### ASSIGNMENT
Look through the records and copy every line in which "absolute" appears.

### PROVIDED DATA
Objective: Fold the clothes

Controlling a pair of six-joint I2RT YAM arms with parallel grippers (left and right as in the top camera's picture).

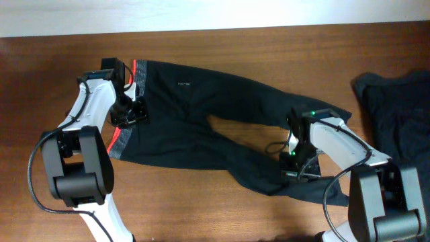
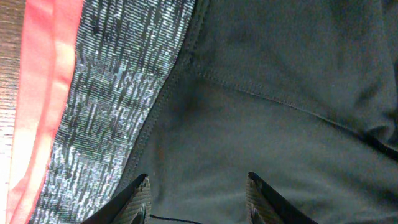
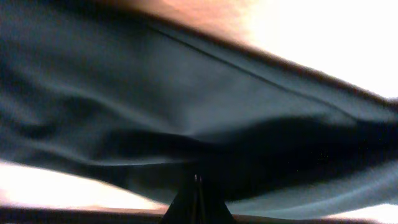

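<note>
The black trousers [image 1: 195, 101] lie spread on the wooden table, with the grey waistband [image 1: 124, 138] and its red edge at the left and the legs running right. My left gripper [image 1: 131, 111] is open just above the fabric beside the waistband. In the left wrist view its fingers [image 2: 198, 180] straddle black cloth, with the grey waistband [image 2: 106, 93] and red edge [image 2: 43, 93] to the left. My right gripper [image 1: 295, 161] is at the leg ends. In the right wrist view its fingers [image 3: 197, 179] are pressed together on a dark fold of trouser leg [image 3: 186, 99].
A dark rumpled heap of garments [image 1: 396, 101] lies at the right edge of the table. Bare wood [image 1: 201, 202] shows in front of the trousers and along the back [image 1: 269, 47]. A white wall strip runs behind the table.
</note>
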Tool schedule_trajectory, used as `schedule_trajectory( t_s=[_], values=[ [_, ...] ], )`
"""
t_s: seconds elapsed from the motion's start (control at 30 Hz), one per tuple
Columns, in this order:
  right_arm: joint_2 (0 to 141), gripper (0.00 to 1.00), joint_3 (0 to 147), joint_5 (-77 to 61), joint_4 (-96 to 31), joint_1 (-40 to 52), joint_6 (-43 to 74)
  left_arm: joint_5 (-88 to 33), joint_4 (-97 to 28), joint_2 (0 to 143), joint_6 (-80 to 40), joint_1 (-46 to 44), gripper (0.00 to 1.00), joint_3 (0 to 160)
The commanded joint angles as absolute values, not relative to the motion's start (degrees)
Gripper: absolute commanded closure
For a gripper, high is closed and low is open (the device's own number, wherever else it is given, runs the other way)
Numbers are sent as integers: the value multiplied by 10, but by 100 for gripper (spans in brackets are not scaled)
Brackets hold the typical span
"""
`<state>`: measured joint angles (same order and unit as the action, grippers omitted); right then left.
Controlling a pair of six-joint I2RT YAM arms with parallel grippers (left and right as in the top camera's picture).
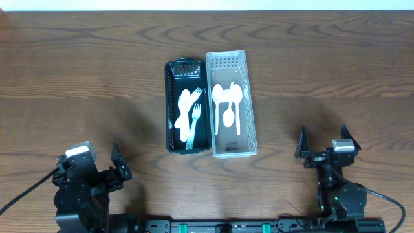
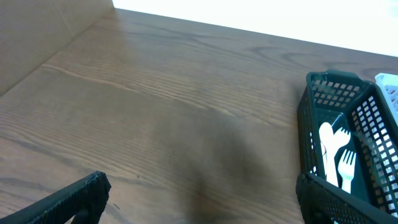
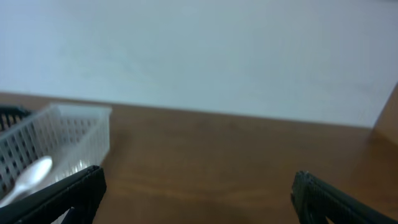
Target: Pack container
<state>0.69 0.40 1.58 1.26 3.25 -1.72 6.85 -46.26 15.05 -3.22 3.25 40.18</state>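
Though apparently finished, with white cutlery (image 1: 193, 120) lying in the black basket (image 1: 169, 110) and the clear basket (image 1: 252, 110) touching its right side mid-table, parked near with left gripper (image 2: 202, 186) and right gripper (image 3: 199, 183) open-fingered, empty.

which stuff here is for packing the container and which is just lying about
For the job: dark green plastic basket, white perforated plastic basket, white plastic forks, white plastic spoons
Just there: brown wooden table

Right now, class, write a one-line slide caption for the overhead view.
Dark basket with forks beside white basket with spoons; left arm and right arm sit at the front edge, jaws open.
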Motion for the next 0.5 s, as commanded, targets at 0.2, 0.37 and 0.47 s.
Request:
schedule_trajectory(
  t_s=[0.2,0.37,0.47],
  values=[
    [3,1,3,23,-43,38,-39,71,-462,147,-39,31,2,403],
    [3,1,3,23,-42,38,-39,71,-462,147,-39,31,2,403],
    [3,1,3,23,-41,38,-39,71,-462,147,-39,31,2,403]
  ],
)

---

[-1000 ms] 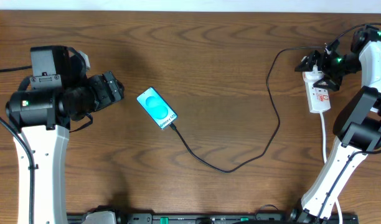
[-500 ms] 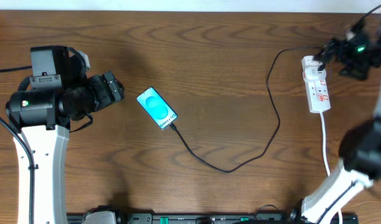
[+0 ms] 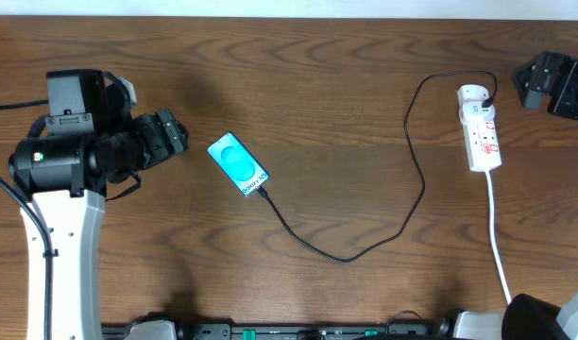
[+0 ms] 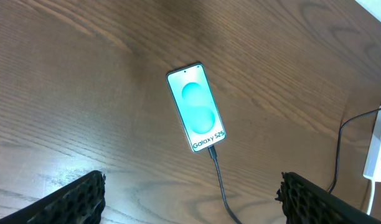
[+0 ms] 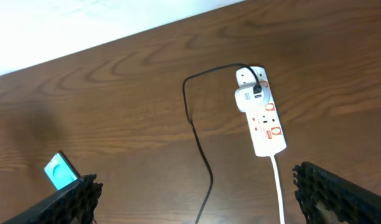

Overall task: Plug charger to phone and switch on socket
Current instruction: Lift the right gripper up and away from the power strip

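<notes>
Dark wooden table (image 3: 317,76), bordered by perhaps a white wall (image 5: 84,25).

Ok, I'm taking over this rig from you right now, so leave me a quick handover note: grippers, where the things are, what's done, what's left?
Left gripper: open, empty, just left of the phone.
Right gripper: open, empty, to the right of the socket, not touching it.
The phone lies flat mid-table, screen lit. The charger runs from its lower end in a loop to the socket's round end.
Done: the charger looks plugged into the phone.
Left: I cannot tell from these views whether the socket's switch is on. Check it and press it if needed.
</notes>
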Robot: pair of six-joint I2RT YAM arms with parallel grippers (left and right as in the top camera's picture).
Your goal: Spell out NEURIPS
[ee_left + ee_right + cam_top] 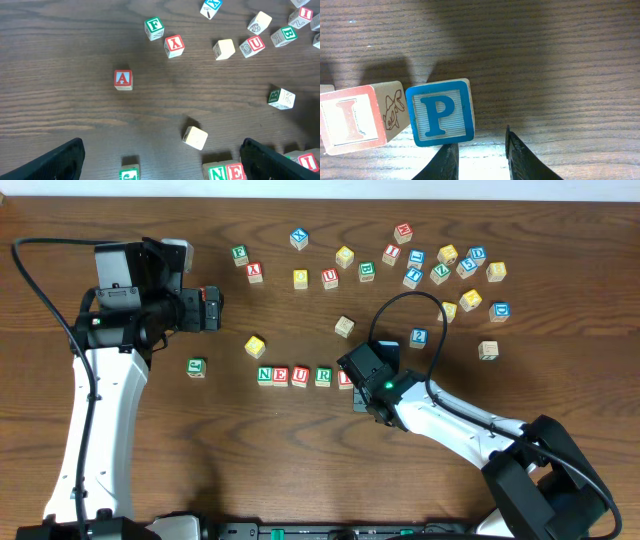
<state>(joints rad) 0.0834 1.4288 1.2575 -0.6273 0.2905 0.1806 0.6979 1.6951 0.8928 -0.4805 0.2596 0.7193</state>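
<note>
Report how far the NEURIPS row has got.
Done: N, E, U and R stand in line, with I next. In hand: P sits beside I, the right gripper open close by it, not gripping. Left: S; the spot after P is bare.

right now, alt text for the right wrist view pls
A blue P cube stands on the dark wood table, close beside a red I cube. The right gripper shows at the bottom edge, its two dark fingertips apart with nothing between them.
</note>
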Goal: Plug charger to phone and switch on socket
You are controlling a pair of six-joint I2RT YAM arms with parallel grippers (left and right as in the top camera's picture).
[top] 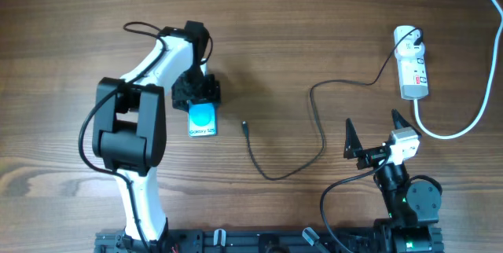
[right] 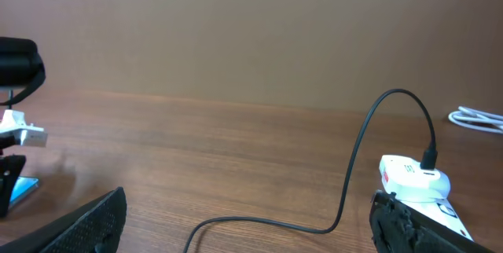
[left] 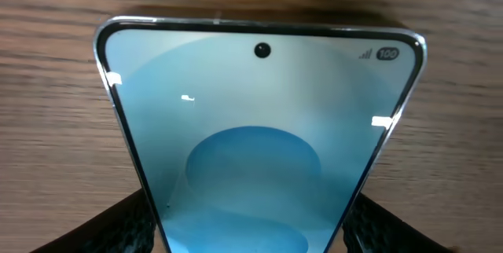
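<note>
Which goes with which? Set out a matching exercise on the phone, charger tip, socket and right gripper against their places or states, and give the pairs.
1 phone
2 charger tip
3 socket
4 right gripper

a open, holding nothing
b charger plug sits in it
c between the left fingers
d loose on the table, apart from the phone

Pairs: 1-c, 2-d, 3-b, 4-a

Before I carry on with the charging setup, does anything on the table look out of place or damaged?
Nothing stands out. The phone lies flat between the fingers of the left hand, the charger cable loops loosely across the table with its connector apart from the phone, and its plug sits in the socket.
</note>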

### RESULT OF THE EXERCISE
The commanded joint angles as absolute values, not relative to the motion's start (degrees)
Gripper: absolute commanded closure

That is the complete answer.